*REQUIRED WORK*: From the data that follows, report the number of lines including "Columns", and only that number.

──────

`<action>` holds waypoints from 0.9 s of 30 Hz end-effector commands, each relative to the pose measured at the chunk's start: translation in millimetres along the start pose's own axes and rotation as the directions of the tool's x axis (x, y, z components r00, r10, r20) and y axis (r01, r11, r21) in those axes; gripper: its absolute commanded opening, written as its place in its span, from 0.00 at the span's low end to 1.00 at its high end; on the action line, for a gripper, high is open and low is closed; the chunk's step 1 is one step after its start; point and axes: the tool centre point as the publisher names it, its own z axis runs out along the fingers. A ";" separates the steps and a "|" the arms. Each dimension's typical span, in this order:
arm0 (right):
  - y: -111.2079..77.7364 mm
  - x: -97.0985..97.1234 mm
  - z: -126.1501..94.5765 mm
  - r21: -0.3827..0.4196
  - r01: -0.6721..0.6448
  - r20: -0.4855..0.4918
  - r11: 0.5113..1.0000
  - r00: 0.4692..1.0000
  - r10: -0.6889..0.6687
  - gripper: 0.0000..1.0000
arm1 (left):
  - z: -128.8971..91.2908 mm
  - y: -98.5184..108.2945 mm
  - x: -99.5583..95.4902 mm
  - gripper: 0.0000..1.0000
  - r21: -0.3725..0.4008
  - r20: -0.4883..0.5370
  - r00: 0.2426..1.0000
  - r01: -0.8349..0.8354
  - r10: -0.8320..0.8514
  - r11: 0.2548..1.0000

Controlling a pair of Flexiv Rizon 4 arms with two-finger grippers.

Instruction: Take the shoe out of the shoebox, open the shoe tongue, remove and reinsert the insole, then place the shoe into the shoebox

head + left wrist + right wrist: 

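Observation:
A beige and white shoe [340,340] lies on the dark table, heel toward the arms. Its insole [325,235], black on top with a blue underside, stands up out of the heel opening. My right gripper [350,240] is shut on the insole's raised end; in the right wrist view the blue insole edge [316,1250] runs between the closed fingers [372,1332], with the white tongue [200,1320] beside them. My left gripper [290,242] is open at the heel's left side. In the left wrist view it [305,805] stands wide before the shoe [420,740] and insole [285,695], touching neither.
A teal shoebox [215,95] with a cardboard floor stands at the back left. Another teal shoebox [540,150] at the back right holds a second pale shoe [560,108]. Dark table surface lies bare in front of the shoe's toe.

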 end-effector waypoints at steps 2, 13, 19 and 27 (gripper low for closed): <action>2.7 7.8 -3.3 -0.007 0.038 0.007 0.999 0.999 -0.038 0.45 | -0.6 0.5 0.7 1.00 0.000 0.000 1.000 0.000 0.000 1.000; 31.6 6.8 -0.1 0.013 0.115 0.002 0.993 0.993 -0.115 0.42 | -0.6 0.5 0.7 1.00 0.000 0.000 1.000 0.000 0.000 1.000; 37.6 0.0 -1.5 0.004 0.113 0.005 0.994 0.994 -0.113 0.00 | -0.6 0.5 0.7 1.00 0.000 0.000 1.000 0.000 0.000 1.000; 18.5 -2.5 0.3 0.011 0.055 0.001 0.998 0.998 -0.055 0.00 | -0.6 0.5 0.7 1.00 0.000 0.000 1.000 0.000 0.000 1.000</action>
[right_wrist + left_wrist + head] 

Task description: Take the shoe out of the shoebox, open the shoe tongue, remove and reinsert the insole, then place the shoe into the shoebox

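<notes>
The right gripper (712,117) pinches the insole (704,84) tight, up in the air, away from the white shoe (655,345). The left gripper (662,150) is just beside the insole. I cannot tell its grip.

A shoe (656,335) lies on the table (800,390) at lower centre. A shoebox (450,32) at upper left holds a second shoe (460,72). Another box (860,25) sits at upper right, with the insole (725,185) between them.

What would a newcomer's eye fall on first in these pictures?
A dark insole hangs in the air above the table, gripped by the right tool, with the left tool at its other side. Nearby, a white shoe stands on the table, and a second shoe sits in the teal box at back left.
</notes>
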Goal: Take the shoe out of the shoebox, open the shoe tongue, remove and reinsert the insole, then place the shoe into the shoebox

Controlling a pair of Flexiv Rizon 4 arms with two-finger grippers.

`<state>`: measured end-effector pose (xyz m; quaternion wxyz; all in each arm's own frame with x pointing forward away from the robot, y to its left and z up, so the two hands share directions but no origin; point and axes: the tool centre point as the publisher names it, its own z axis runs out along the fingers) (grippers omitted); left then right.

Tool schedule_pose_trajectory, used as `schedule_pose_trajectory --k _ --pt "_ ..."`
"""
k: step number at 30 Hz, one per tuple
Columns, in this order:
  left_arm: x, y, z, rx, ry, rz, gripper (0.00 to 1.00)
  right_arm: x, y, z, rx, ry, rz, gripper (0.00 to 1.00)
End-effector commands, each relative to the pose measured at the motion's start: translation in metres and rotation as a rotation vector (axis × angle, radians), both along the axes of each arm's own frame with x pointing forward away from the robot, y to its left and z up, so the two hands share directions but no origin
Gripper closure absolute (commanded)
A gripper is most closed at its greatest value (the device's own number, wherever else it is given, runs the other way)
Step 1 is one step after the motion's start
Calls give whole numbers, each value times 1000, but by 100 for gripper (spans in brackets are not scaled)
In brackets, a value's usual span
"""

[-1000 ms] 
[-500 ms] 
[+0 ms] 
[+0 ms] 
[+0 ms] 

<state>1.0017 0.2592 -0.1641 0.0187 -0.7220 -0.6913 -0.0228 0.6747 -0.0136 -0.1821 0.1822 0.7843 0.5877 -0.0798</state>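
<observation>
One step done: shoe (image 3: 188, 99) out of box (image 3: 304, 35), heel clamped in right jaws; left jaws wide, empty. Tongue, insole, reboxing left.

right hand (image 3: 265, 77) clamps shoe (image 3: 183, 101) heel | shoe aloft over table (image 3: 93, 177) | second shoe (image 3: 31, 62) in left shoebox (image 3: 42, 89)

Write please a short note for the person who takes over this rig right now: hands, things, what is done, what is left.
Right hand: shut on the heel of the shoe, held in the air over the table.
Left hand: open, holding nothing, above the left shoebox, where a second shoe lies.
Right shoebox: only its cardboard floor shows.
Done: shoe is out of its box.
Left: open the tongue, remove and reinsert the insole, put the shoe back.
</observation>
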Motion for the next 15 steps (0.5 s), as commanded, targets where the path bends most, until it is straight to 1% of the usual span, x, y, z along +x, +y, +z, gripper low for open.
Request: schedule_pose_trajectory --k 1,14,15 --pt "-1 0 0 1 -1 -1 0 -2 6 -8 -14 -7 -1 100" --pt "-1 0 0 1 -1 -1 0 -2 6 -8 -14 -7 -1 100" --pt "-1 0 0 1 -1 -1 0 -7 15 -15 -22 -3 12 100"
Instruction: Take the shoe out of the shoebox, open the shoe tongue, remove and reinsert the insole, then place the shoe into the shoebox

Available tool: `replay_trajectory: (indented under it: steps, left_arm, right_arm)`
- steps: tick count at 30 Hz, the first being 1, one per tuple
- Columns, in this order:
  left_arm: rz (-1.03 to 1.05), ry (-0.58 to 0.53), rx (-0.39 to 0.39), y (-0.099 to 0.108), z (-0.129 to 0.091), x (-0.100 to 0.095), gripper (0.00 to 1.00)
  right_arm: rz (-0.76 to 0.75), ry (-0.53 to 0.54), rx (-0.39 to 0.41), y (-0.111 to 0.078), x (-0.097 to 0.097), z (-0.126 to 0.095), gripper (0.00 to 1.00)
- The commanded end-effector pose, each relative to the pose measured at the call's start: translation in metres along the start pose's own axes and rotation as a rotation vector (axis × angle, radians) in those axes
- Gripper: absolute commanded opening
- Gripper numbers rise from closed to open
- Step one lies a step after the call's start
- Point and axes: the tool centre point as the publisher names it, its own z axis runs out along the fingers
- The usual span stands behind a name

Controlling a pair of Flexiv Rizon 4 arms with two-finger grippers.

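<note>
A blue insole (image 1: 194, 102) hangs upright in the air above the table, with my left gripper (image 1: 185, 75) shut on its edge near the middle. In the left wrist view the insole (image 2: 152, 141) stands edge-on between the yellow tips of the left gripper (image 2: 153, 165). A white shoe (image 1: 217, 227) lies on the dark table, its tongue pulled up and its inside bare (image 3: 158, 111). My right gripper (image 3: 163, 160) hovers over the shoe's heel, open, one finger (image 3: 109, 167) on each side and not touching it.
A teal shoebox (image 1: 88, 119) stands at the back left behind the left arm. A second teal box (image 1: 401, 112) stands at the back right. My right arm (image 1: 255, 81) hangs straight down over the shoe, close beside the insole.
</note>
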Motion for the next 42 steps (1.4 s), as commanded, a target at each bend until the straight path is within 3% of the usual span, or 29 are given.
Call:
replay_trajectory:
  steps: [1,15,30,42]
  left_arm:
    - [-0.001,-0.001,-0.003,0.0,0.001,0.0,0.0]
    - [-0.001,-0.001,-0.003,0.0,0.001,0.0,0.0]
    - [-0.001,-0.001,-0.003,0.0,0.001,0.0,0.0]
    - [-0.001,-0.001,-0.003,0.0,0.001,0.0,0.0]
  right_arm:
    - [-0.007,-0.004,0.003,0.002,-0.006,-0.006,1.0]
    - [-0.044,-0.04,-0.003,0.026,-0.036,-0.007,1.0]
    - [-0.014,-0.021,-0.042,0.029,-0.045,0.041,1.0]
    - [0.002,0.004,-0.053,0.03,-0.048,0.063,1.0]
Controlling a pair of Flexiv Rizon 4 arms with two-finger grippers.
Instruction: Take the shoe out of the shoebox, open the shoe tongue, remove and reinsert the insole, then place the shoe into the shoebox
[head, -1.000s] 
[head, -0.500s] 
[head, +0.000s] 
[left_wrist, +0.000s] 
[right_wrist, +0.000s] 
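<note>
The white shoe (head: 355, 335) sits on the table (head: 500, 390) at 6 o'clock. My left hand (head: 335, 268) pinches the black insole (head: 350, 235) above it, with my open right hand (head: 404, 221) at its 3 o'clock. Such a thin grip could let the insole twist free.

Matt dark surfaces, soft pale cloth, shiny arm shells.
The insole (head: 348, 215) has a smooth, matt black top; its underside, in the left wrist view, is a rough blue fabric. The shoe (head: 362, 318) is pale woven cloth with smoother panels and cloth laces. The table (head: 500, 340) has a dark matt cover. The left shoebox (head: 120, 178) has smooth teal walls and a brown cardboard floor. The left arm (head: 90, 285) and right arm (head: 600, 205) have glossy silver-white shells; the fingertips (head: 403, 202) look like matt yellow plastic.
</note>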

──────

*RESPONSE TO THE EXERCISE*: 2